Strain MH2 exhibited strong inhibition (≥70% mycelial inhibition) of Phomopsis sp. and Botryosphaeria sp. and encoded a diverse set of BGCs, including those for 2,4-diacetylphloroglucinol, pyoluteorin, pyrrolnitrin, orfamide-type lipopeptides, phenazines, hydrogen cyanide, and multiple siderophores. Strain CNI3 inhibited H. maydis and Botryosphaeria sp. and carried clusters for NRPS, PKS, WLIP-like lipopeptides, siderophores, betalactones, and hydrogen cyanide. Strain R3, active only against H. maydis, contained a smaller arsenal of BGCs, notably pyoverdine-like siderophores, hydrogen cyanide, arylpolyenes, and betalactones. Comparative analysis indicated that MH2 and CNI3 harbor unique NRPS/PKS clusters absent in R3, potentially explaining their broader antifungal spectra.

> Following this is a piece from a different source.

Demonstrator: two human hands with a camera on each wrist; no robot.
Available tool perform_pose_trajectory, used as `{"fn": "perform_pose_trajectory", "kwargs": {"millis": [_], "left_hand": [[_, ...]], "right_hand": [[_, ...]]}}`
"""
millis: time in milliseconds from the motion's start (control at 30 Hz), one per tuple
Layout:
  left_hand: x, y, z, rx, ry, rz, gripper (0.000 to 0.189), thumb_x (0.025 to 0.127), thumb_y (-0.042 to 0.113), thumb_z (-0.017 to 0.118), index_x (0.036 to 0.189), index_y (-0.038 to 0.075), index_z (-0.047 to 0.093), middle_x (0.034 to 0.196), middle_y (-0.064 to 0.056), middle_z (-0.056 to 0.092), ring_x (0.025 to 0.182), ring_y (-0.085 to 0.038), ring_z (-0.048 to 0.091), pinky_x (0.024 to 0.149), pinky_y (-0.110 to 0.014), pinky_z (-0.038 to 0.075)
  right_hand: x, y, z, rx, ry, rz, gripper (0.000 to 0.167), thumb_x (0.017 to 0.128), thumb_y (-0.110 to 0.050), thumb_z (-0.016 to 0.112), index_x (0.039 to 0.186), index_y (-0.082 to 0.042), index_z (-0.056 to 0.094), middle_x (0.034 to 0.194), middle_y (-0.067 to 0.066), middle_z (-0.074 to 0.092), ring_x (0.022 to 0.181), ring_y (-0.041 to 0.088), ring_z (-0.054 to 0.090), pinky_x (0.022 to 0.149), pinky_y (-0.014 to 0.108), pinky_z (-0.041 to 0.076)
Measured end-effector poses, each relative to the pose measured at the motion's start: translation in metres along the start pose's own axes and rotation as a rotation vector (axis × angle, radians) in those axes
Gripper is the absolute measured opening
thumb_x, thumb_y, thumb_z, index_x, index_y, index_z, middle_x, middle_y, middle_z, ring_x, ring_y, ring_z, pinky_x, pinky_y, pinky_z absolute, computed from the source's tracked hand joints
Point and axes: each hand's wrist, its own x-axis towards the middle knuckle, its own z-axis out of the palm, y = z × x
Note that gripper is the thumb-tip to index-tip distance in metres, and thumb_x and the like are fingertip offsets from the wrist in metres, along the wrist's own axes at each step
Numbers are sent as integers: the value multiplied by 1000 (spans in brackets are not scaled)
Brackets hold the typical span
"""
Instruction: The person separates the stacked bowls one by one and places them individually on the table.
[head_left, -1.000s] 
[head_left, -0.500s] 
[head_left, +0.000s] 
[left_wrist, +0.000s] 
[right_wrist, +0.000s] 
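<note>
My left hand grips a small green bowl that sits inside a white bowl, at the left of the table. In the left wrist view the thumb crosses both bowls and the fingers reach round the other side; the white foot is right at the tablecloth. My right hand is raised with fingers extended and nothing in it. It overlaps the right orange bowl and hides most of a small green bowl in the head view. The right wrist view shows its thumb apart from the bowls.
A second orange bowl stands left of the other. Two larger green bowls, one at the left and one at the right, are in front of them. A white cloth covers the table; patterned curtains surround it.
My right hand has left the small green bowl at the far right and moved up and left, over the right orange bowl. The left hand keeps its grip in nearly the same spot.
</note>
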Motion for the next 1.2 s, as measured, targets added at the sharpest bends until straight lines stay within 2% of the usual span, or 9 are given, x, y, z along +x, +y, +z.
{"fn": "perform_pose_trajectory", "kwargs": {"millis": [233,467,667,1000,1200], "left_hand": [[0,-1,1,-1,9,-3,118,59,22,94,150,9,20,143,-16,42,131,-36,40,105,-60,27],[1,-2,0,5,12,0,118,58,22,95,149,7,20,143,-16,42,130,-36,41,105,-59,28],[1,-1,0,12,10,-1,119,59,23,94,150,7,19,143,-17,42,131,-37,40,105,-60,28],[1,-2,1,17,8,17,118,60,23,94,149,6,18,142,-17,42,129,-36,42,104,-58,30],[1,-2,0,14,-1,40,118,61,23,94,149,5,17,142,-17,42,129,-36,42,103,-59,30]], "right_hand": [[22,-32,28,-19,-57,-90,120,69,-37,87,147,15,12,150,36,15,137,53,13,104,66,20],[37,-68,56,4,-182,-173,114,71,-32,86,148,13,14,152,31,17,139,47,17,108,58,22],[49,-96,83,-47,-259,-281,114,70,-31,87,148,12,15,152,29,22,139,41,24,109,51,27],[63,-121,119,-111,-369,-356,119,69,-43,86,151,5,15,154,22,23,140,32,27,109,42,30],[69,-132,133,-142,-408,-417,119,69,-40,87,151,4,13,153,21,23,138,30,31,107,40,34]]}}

The genomic profiles of these strains reveal multiple antifungal determinants, with MH2 emerging as the most promising candidate for biocontrol development due to its broad activity and rich biosynthetic repertoire. These results provide a genomic basis for the antifungal potential of these isolates and establish a foundation for integrative transcriptomic, metabolomic, and functional studies to characterize their mechanisms and biotechnological applications.